**Your goal**
Restate verbatim the span of lines below between the line with "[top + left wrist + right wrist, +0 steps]" and the line with "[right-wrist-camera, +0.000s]", including those two lines, and only that span.

**Exercise input**
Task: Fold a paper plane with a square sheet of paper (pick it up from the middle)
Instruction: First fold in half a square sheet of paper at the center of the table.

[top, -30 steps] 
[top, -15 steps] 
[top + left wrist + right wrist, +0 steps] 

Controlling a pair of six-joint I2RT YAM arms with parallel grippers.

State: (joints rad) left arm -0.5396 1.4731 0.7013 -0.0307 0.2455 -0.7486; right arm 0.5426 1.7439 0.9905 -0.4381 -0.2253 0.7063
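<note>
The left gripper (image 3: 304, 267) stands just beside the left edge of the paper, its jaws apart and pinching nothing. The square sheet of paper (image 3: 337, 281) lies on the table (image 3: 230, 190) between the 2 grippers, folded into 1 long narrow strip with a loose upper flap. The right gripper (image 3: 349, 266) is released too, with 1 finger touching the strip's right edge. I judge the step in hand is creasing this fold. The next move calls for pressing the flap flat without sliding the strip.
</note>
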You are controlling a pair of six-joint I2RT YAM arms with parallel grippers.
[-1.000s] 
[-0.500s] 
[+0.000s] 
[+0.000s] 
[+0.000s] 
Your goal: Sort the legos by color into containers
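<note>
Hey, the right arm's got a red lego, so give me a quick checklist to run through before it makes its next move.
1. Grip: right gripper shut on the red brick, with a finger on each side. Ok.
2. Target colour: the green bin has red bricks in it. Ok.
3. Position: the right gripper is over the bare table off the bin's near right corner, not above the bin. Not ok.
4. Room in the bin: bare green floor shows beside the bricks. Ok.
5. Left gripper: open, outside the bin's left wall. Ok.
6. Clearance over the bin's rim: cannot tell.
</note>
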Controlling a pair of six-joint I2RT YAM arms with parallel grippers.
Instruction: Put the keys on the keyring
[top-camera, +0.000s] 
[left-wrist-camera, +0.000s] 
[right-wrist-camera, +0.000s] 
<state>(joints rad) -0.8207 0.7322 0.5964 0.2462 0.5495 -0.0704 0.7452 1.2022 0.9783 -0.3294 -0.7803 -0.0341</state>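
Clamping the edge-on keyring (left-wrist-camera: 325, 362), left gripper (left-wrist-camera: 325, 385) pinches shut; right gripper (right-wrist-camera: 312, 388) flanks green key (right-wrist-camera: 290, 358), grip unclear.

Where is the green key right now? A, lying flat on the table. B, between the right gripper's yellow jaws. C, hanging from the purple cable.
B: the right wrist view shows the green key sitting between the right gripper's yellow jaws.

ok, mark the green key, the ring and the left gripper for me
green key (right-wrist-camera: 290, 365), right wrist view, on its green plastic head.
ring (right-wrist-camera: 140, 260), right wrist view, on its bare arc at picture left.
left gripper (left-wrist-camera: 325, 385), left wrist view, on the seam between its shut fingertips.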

**Answer for the task**
[top + left wrist + right wrist, +0 steps] 

Controlling a pair of six-joint I2RT YAM arms with parallel grippers.

State: (joints rad) left arm -0.5396 1.4731 0.7013 -0.0307 0.2455 -0.7486; right arm 0.5426 1.7439 0.9905 -0.4381 -0.2253 0.7063
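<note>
The left gripper (image 3: 304, 267) stands just beside the left edge of the paper, its jaws apart and pinching nothing. The square sheet of paper (image 3: 337, 281) lies on the table (image 3: 230, 190) between the 2 grippers, folded into 1 long narrow strip with a loose upper flap. The right gripper (image 3: 349, 266) is released too, with 1 finger touching the strip's right edge. I judge the step in hand is creasing this fold. The next move calls for pressing the flap flat without sliding the strip.
</note>
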You are controlling a pair of six-joint I2RT YAM arms with parallel grippers.
[-1.000s] 
[-0.500s] 
[+0.000s] 
[+0.000s] 
[+0.000s] 
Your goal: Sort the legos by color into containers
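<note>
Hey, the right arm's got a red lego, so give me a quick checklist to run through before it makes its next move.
1. Grip: right gripper shut on the red brick, with a finger on each side. Ok.
2. Target colour: the green bin has red bricks in it. Ok.
3. Position: the right gripper is over the bare table off the bin's near right corner, not above the bin. Not ok.
4. Room in the bin: bare green floor shows beside the bricks. Ok.
5. Left gripper: open, outside the bin's left wall. Ok.
6. Clearance over the bin's rim: cannot tell.
</note>
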Controlling a pair of six-joint I2RT YAM arms with parallel grippers.
Instruction: Put the keys on the keyring
[top-camera, +0.000s] 
[left-wrist-camera, +0.000s] 
[right-wrist-camera, +0.000s] 

The required output is complete.